O problema do Brasil é a corrupção e a demagogia. Até parece que todos os que moram no morro são injustiçados. Até parece que os pobres só são pobres por causa dos maldosos ricos e da classe média. NEnhum pobre é mais responsável por sua própria situação de acordo com esta esquerda ridícula que parece acreditar em Papai Noel, em justiça eterna e numa sociedade boazinha e "fofa". Só falta acreditar em Fidel e Chávez.

Eu desisto de postar neste blog. Ninguém aqui quer dialogar, apneas repetir chavões surrados que, felizmente, não vão dar em nada. Aqui no Brasil as coisas vão mal, mas ainda não somos a Venezuela. Nem Cuba. Felizmente.

Henrique disse...

Eu acho que há diálogo nesse blog sim. De forma muito inteligente. Só que argumentos como "esquerda ridícula", "fase embrionária", e outras depreciações infantis fica difícil realmente debater.

johann disse...

Henrique, vc escolheu citar apenas os adjetivos que citei, mas ignorou os argumentos que apresentei, como é de praxe por aqui.

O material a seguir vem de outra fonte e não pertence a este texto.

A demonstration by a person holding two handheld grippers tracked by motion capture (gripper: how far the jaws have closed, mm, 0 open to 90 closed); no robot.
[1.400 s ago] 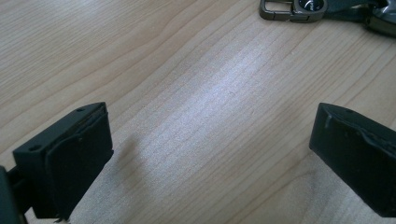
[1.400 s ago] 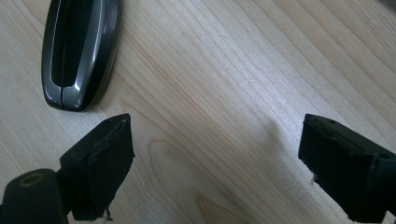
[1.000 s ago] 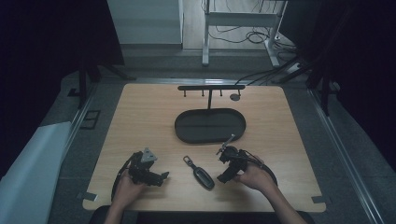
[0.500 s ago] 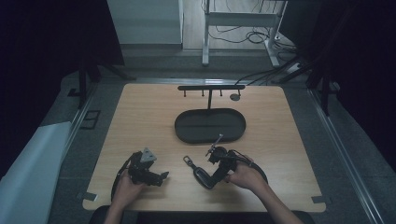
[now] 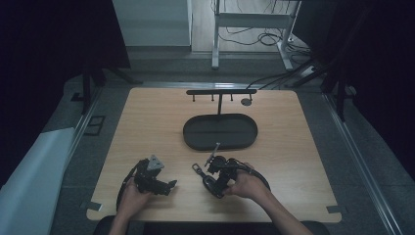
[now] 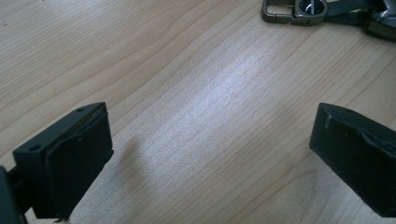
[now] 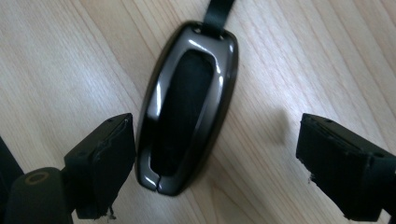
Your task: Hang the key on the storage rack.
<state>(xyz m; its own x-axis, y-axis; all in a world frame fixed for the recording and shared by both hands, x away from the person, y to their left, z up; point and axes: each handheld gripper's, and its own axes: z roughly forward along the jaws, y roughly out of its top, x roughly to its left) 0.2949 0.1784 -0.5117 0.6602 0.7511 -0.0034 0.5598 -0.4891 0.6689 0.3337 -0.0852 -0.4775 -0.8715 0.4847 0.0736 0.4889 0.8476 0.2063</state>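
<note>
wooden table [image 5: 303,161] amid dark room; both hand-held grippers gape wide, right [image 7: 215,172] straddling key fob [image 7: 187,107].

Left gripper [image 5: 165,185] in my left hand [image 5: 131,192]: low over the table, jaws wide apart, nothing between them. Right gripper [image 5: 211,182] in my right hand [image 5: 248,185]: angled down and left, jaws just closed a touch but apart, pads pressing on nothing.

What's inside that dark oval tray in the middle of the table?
Nothing that shows: the oval tray looks empty in the high view, just its dark floor. Its near rim hides a thin strip. The key fob lies on the bare table, between the right gripper's open jaws.
</note>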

O "debate" aqui só existe para quem acha que bom é Chavez, Fidel, comunismo. Quem não reza por esta cartilha é chamado de "direita"... Em outros comentários meus aqui ninguém tocou nos argumentos apresentados. O pessoal aqui adora o que Freud chamava de "projeção"...

johann disse...

Em tempo: o autor deste texto devia ser processado por incitar ao crime de roubo. Se o governo é ruim, a sociedade é injusta e o mundo é cruel (OH, Deus!!), não é a Velox nem qualquer outra empresa que deve merecer ser roubada por causa disso.

henrique disse...

Johann, eu citei esses adjetivos para mostrar o nível de debate que se pretendia. De nada vale sofisticar o debate em alguns pontos se no final do seu comentário você usa todos esses adjetivos. Não ignorei seus argumentos. Simplesmente não quero naturalizar e legitimar a injustiça do mundo como você pretendeu no seu argumento. E também não se trata de tratar os pobres como “coitadinhos” longe disso. Mas também não aceito a idéia apregoada pelos neoliberais de que os pobres são pobres porque eles são incapazes, incompetentes, ou não tem o capital humano necessário para subirem na vida. Não estou dizendo que você tem essa visão, pois não vi você dizer isso. Odeio também qualquer discurso inflamado que taxa o seu opositor seja ele de esquerda ou de direita.
Agora não acredito que não precisamos mais de um Che Guevara. Robin Hood tudo bem. Mas o Che Guevara é justamente o que corresponde a nossa fase pós-embrionária. Qualquer possibilidade de democratização de ensino, de cultura soa para os políticos conservadores como uma ameaça, como algo grave.
Sobre o discurso da pirataria que é outra polêmica a parte, acredito que numa sociedade em que um determinado tipo de cultura fecha as suas portas, ou se torna elitizada, qualquer tentativa de popularização e democratização é justa. E nesse caso legitimo a pirataria enquando cd’s, livros, programas e outras coisas terem um preço exorbitante. E enquanto formos obrigados a ter como “opção” os canais de nossa TV aberta, acho um GATO-NET legítimo.

Anônimo disse...

Parece-me que todo mundo que defende esse tipo crime tem um emprego público. Estou certo?